Before STAPLETON, HUTCHINSON and ROTH, Circuit Judges.

OPINION OF THE COURT

ROTH, Circuit Judge:

Lucinda Bixler appeals from a district court order granting summary judgment in favor of the defendants Central Pennsylvania Teamsters Health and Welfare Fund (the "Fund") and Drivers, Inc. This case concerns the source and scope of an ERISA fiduciary's duty to one of its beneficiaries. We hold that a direct action for breach of fiduciary duty exists in the "other appropriate equitable relief" clause of ERISA Sec. 502(a)(3)(B), 29 U.S.C. Sec. 1132(a)(3)(B) (1988 & Supp.1991). 1 Because the district court did not rule on Mrs. Bixler's breach of fiduciary duty claim against Drivers and the factual record is incomplete in that regard, we will affirm in part, reverse in part, and remand for further proceedings.

I.

In December, 1990, Lucinda Bixler's husband Vaughn died of a massive heart attack. During the previous fifteen years, Mr. Bixler worked for Drivers, a firm engaged in the service of supplying truck drivers to other companies, and was a member of Teamsters Local 776. For some time prior to his death, Mr. Bixler and his family received medical, disability, and life insurance through the Fund, as designated in the collective bargaining agreement negotiated between his union and his employer.

A. The Fund

The Fund is an employee welfare benefit plan within the meaning of Sec. 3(1) of the Employee Retirement Income Security Act ("ERISA"), 29 U.S.C. Sec. 1002(1). The Fund is a multiemployer benefit trust, jointly administered by employer and union trustees. It is designed to accept contributions from its employer members, on behalf of their employees, pursuant to their collective bargaining agreements. The Fund offers a number of plans, each with a different level of benefits and corresponding cost to the contributing employer.
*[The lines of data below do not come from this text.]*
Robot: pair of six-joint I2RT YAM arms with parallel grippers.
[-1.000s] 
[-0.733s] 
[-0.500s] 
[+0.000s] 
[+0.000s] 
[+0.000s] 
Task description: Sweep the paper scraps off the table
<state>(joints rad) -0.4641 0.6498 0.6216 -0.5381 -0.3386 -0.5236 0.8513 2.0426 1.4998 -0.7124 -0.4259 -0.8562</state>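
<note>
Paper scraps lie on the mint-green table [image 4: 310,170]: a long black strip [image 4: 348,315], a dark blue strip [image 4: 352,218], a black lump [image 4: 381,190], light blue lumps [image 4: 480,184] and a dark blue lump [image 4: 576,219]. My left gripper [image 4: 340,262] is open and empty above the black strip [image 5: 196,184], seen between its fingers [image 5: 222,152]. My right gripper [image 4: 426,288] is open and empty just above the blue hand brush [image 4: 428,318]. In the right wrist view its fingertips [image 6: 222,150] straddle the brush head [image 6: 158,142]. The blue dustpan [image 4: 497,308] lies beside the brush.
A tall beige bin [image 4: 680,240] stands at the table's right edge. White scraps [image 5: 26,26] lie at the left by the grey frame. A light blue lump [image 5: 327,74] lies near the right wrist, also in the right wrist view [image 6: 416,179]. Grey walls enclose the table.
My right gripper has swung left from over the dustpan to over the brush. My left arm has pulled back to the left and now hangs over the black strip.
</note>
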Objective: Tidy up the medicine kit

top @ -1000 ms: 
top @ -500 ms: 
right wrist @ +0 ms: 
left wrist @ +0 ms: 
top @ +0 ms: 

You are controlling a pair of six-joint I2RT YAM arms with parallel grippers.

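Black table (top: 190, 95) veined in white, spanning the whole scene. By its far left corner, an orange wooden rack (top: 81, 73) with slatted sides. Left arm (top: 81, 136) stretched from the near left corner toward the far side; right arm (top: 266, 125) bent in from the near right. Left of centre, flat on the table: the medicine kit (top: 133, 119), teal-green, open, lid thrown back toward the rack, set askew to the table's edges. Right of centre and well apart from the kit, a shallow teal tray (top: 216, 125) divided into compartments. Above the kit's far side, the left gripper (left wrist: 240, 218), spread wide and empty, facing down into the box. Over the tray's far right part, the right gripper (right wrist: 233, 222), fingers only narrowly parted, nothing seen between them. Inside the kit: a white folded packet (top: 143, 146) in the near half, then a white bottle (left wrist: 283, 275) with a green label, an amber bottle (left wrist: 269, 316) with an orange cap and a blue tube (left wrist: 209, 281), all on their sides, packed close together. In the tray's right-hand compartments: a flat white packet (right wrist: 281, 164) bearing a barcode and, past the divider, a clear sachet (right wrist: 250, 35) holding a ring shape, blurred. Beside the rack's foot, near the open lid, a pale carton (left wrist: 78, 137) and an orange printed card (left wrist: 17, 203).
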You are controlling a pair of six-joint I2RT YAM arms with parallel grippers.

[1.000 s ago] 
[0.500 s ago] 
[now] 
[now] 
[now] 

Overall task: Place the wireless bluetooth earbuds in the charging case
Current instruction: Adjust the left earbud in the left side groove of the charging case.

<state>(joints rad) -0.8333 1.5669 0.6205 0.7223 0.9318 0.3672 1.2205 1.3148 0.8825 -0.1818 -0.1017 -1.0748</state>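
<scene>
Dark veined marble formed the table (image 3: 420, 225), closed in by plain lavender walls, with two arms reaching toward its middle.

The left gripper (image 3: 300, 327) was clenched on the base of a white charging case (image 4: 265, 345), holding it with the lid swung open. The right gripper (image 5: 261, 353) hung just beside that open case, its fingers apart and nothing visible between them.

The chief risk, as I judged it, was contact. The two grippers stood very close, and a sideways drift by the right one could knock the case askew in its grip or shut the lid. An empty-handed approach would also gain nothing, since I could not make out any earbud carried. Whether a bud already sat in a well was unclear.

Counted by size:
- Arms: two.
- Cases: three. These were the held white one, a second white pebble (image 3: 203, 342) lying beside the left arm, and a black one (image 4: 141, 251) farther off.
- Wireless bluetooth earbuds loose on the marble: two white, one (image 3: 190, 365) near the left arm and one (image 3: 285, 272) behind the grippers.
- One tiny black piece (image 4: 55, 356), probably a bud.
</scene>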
Drivers, and thus the Bixler family, belonged to what was designated as Plan No. 10.

Unfortunately for Mr. Bixler and his family, his illness and eventual death occurred during a period of bargaining impasse. The relevant collective bargaining agreement was set to expire on August 31, 1990. Under that agreement, the Fund could not raise the required rate of employer contribution. However, several months prior to the end of the agreement, the Fund notified Drivers that it intended to raise the monthly contribution from $165 to $277 per employee once the agreement expired. This increase applied to all employers obtaining coverage under Plan No. 10.

As the August 31 deadline approached, Drivers and the union attempted, but failed, to reach a new agreement. One reason for this failure was the union's desire to maintain benefit coverage through the Fund at the increased cost and the employer's refusal to do so. The parties negotiated a brief extension of the collective bargaining agreement until September 11. On August 30, 1990, the union notified the employees, including Mr. Bixler, of this extension and informed them that their benefits coverage would be extended until September 15. After that date, the union's letter explained, Drivers was to have no further obligation to pay into the Fund.

Despite the extension, the parties were unable to reach an agreement. After September 15, Drivers ceased being a contributing member employer of the Fund. During a further period of negotiations, however, Drivers tendered, and the Fund agreed to hold in escrow, a payment equivalent to the original--but now insufficient--contribution of $165 per employee. This payment purported to cover the benefit period from September 15 through October 15, although it was made at a non-conforming rate. 2 The Fund agreed to temporarily hold the payment at the union's request, and the union, in turn, hoped to persuade the employer to satisfy the shortfall. If not, the Fund agreed that all 92 of Drivers' employees--as a group, but not individually--could remit the $112 shortfall through their employer in order to make a conforming contribution.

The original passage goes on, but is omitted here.